Podcast - Adam Savage Project

The Scariest Episode Yet – Still Untitled: The Adam Savage Project – 10/30/18

Very special guest Joe DeRisi joins Adam and Will this week for a stimulating conversation on his work in molecular biology. And it ends up being possibly our scariest episode yet. Happy Halloween, everyone!

Comments (43)

43 thoughts on “The Scariest Episode Yet – Still Untitled: The Adam Savage Project – 10/30/18

  1. This WAS terrifying! I have never felt more Data-

    DATA: Yes. That is it. I hate it.
    LA FORGE: Data, I think the chip is working.
    DATA: Yes. I hate this! It is revolting!
    GUINAN: Another round?
    DATA: Please.

    I really hope you have Joe DeRisi on again!
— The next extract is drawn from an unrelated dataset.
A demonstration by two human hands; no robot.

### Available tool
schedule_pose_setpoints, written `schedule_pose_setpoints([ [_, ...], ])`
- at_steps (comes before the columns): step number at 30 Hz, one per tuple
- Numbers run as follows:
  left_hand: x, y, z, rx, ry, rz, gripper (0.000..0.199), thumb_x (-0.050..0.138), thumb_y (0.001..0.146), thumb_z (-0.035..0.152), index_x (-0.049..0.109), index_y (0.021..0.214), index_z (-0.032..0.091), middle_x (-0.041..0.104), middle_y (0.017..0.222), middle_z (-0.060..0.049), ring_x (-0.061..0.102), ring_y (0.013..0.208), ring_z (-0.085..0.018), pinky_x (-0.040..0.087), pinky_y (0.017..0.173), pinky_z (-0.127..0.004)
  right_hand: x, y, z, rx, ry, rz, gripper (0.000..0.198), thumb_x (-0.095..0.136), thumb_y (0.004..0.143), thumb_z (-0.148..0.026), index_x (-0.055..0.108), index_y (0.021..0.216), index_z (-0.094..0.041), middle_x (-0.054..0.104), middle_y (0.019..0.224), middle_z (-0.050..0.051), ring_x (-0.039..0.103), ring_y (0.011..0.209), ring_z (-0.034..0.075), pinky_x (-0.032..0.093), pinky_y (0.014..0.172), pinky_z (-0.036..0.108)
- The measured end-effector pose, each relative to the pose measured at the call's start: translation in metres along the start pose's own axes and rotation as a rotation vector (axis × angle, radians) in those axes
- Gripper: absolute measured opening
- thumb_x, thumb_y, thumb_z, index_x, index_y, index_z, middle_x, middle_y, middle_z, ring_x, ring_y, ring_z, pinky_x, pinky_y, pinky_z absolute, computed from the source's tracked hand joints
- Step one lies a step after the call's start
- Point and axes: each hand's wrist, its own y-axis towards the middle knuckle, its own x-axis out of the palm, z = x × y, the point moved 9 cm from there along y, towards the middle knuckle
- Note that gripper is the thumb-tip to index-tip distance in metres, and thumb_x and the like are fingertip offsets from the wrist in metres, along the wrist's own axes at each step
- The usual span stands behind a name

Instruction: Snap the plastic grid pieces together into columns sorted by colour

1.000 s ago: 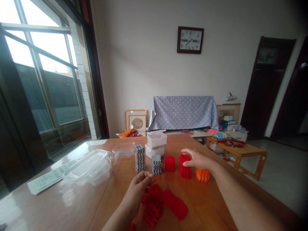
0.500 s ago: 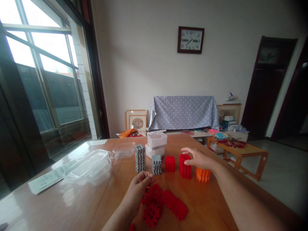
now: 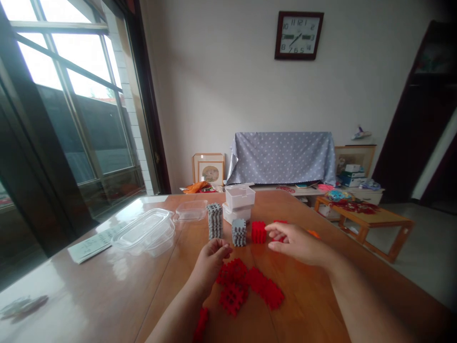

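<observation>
My left hand (image 3: 210, 263) is closed in a pinch just above the loose red interlocking tiles (image 3: 233, 297); whether anything sits between its fingertips I cannot make out. To the right of that pile, more flat red tiles (image 3: 266, 288) lie on the table. My right hand (image 3: 298, 244) hovers with fingers apart and holds nothing visible. It covers most of the tall red stack (image 3: 280, 222) and nearly all of the orange stack (image 3: 313, 234). Just left of its fingertips stands a short red stack (image 3: 259, 232). A tall grey stack (image 3: 214, 221) and a shorter grey one (image 3: 239, 233) stand farther left.
Two white plastic boxes (image 3: 240, 198) are piled behind the grey stacks. Clear plastic containers (image 3: 143, 231) and printed sheets (image 3: 93, 244) occupy the table's left side. A red piece (image 3: 201, 324) lies beside my left forearm. A low wooden table (image 3: 389, 224) stands to the right.
My right hand has come off the top of the tall red stack and moved slightly nearer, now in front of it. The left hand keeps its pinch. The camera view has shifted.
</observation>
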Motion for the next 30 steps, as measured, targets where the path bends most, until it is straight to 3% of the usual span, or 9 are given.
schedule_pose_setpoints([
  [4,-0.008,0.006,0.000,0.082,0.158,0.028,0.022,0.074,0.074,0.037,0.065,0.084,0.020,0.066,0.078,-0.002,0.057,0.074,-0.018,0.041,0.069,-0.028,0.049,-0.013,-0.005,0.089,-0.076,-0.242,0.061,0.079,0.077,-0.056,0.067,0.128,-0.026,0.072,0.109,0.007,0.068,0.095,0.026,0.054,0.083,0.035],
  [9,0.000,-0.003,0.004,0.227,0.509,-0.097,0.033,0.076,0.071,0.031,0.074,0.103,0.025,0.071,0.109,-0.009,0.059,0.104,-0.030,0.042,0.091,-0.037,0.085,-0.017,-0.013,0.042,-0.305,-0.328,0.089,0.090,0.056,-0.059,0.063,0.137,-0.034,0.068,0.119,0.008,0.065,0.107,0.034,0.049,0.091,0.041],
  [13,0.016,-0.012,-0.004,0.273,0.849,-0.261,0.044,0.078,0.064,0.028,0.074,0.107,0.031,0.068,0.113,-0.009,0.056,0.106,-0.034,0.041,0.091,-0.040,0.104,-0.019,-0.010,0.059,-0.393,-0.346,0.074,0.092,0.052,-0.051,0.070,0.121,-0.034,0.066,0.114,0.007,0.065,0.104,0.036,0.048,0.086,0.042],
  [16,0.021,-0.010,-0.010,0.292,0.968,-0.281,0.041,0.075,0.065,0.026,0.073,0.105,0.030,0.067,0.111,-0.010,0.056,0.104,-0.033,0.041,0.088,-0.041,0.108,-0.018,-0.012,0.045,-0.373,-0.324,0.052,0.088,0.060,-0.044,0.072,0.108,-0.032,0.064,0.105,0.004,0.066,0.098,0.031,0.046,0.080,0.036],
  [21,0.016,-0.002,-0.016,0.295,1.014,-0.206,0.029,0.069,0.067,0.021,0.072,0.095,0.027,0.068,0.102,-0.010,0.058,0.098,-0.032,0.040,0.083,-0.040,0.112,-0.011,-0.018,-0.013,-0.287,-0.255,0.032,0.074,0.074,-0.027,0.071,0.106,-0.029,0.063,0.102,0.003,0.065,0.093,0.024,0.045,0.080,0.031],
  [24,0.012,0.000,-0.014,0.301,0.997,-0.162,0.025,0.067,0.068,0.020,0.071,0.092,0.026,0.069,0.098,-0.009,0.059,0.094,-0.031,0.039,0.081,-0.039,0.113,-0.006,-0.020,-0.044,-0.271,-0.187,0.028,0.070,0.078,-0.027,0.070,0.106,-0.028,0.064,0.104,0.004,0.064,0.095,0.024,0.046,0.085,0.032],
  [28,0.007,0.001,-0.006,0.306,0.856,-0.111,0.018,0.066,0.069,0.018,0.070,0.085,0.025,0.070,0.093,-0.007,0.061,0.088,-0.027,0.038,0.077,-0.035,0.110,0.000,-0.019,-0.076,-0.244,-0.101,0.034,0.069,0.082,-0.032,0.070,0.116,-0.028,0.068,0.111,0.006,0.064,0.103,0.026,0.047,0.090,0.034],
  [30,0.003,0.003,-0.003,0.272,0.710,-0.078,0.014,0.065,0.071,0.019,0.070,0.084,0.023,0.070,0.089,-0.006,0.061,0.084,-0.025,0.039,0.074,-0.033,0.107,0.002,-0.017,-0.082,-0.222,-0.066,0.027,0.066,0.086,-0.033,0.071,0.112,-0.027,0.071,0.105,0.006,0.065,0.097,0.025,0.048,0.086,0.033],
])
  2. I could listen to this all day. The only thing truly infectious about this podcast was the enthusiasm for investigation and analysis.

  3. This was a wonderful surprise.

    Thank you for sharing, Joe, and I’m hoping we’ll see you back on the show again!

  4. Well done. Loved it. Would like more. I think this should tell the team they can do compelling S___M as well as they already do _TEA_

  5. Wow, this was perfect for Halloween! An absolute TREAT of an episode! So fantastically interesting and a great storyteller! Please bring him back again.

  6. Some of this needs to be made into a movie! Or at least a shirt… “We’re gonna need a bigger sequence bejeezuser”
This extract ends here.